Another Supernatural ‘Entity’ Heads To An Asylum; Impressive Trailer, Stills & Poster Art

3-entity

In the latest supernatural indie, thirty four unidentified bodies were found in shallow graves in a remote Siberian forest. No official explanation was ever discovered.

We’ve landed the first trailer, stills and awesome posters for Nexus DNA films LTD’s Entity, from Steve Stone, starring Dervla Kirwan, Charlotte Riley, Branko Tomovic, Oliver Jackson, Rupert Hill and David Worden. The footage makes me think we have another Tunnel on our hands – meaning, overhyped and we see nothing cool happen. I’m also fairly sick of seeing a ghost movie in an abandoned hospital/warehouse. Still, a good movie is a good movie and visually, Entity looks appealing.

1998: Thirty four unidentified bodies were found in shallow graves in a remote Siberian forest. Despite subsequent police investigations no official explanation was ever offered by the Russian authorities for these deaths. The case was closed three years later.

2010: A small English TV crew set out for the remote Russian forest. The Darkest Secrets TV programme revisits the sites of unsolved crimes. They employ the gifts of a psychic whose extraordinary powers may shed new light on this old mystery. The last communication to their production office in London stated that they were approaching the Siberian region where the bodies were found.

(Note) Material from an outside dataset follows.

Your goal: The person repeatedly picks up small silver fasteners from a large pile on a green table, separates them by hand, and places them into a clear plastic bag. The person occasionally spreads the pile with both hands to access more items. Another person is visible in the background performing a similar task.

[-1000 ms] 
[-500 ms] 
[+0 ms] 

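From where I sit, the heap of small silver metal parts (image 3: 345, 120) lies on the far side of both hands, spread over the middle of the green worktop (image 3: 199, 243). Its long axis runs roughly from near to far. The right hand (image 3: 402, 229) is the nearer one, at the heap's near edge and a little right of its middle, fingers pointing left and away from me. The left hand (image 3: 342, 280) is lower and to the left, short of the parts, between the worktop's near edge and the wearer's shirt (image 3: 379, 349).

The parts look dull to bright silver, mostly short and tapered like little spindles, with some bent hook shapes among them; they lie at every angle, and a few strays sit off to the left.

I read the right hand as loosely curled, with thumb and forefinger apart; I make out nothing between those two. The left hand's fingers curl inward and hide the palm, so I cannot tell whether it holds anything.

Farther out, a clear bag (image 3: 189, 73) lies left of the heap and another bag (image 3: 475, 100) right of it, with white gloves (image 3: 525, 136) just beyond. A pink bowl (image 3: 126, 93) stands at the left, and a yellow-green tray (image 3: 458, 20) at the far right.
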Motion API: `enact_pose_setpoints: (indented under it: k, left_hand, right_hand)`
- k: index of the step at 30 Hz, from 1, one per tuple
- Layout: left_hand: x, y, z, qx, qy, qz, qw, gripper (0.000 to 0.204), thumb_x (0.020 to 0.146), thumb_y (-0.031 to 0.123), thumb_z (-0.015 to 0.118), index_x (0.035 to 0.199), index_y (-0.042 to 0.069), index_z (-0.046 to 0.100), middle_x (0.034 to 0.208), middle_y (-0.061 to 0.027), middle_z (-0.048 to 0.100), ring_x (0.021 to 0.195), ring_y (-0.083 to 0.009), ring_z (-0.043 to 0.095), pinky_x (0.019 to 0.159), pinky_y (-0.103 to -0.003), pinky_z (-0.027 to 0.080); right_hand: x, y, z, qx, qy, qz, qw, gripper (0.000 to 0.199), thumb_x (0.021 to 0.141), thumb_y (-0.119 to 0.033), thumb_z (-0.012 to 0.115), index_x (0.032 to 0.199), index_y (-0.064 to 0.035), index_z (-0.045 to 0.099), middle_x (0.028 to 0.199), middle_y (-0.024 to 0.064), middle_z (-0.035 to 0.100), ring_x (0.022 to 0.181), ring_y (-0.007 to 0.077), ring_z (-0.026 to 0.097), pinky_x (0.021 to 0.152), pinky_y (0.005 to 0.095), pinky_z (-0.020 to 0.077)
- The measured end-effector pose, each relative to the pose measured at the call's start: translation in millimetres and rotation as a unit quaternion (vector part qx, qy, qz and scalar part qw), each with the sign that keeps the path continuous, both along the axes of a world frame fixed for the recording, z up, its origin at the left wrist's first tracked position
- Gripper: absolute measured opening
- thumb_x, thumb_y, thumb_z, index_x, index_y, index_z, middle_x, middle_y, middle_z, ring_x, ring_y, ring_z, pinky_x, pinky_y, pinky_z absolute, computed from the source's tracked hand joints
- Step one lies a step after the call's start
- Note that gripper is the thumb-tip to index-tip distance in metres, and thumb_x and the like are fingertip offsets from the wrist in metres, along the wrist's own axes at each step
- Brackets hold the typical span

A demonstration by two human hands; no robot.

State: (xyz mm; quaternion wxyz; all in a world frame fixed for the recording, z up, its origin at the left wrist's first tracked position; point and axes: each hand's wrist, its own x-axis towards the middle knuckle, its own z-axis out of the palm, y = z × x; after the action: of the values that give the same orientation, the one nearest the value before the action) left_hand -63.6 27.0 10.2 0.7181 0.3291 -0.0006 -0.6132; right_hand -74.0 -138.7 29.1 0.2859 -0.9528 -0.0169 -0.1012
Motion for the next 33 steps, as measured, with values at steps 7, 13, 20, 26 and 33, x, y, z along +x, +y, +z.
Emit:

Nothing was heard from them again.

Source: Facebook
  • flesheater24

    This looks creepy as fuck

  • Neil-Ireland

    No review of ‘Entity’ yet? Well, here’s mine (some spoilers):

    Ragged prisoners, impassive or whimpering, perfunctorily shot without compunction, carcass piling on carcass, by military dogs of war; an indistinct, head-like protuberance, all Francis Bacon, brutalised meat, thrusting viciously from a metal bed; a woman, a second earlier reverent, kneeling, coaxing, now terror-stricken in the grip of an unrelenting claw: Steve Stone’s ‘Entity’ conjures a world where dread and death stalk unfettered – but physical extinction, here, is not the end. In this universe, all possibility of erasure or redemption has been obliterated; only final isolation and embittered recrimination remain – the animating spirit persisting, impotent, conscious only of its own torment.
    Once inside the lowering complex, faces are pallidly illumined. A diabolical iconography at work, here a palette of impenetrable blacks, forbidding blues and opaque greens at turns lures, then ensnares, each of the floundering characters. Mental furniture fashioned for 21st century metropolitan living will not fit them to survive in this charnel house. Only the psychic will tread a different path: her impulse – compassion; her reward – possession.
    Alex Veitch’s cinematography appreciates geometric form and scale, but also the expressive fragilities of the human face: the achingly beautiful sunlight, caught slowly sinking, barred by a forest of slender silver birch, echoes the film’s epigraph, foretelling a journey ‘down to where the sun is mute’; the vast industrial complex imposing itself vertically and horizontally on the camera’s framing, drowning out all colour except its own – a stark, visual assertion that there will be no escape from a structure inflicting such a pervasive sense of scale; the psychic, supine, soft-focussed in extreme close-up, her face bigger than the screen, her features lingered over, her eyes closed in ecstatic invitation, embarking, she thinks, on a compassionate exorcism of the unquiet dead.
    Mark Ashworth’s superlative sound design, full of sonic woundings, torments with relish those dragged towards annihilation. Tentative cries and the shivered inhalations of absent presences transmute, at climactic moments, into a brutalising cacophony, which itself fades to a spectral siren voice singing out its seduction of the soon-to-be-dead, only to be replaced once more by the rabid discord which denotes the Entity’s enraged presence.
    The actors deliver: Dervla Kirwan, all contained pain and fear; Charlotte Riley, a slick TV professional embarked on a careening descent towards psychic breakdown; Branko Tomovic, ambiguous, violent, aching with tearful longing. Yet it is the titular entity, Mischka, which sears into the imagination: a classic creation of the genre delivered with furiously wounded malevolence by Michael David Worden. His eyes torn out – a blinded seer screaming his incantations; naked, elemental, ferociously intimidating.
    Steve Stone, as writer/director, convincingly weaves into the film themes of enduring love, loss, comradeship and loyalty, compassion in the face of extreme suffering – all of which become subsumed into a fearful consideration of what lies within the darkness, when that darkness is diabolical. This is horror created with intelligence and skill for the discerning viewer.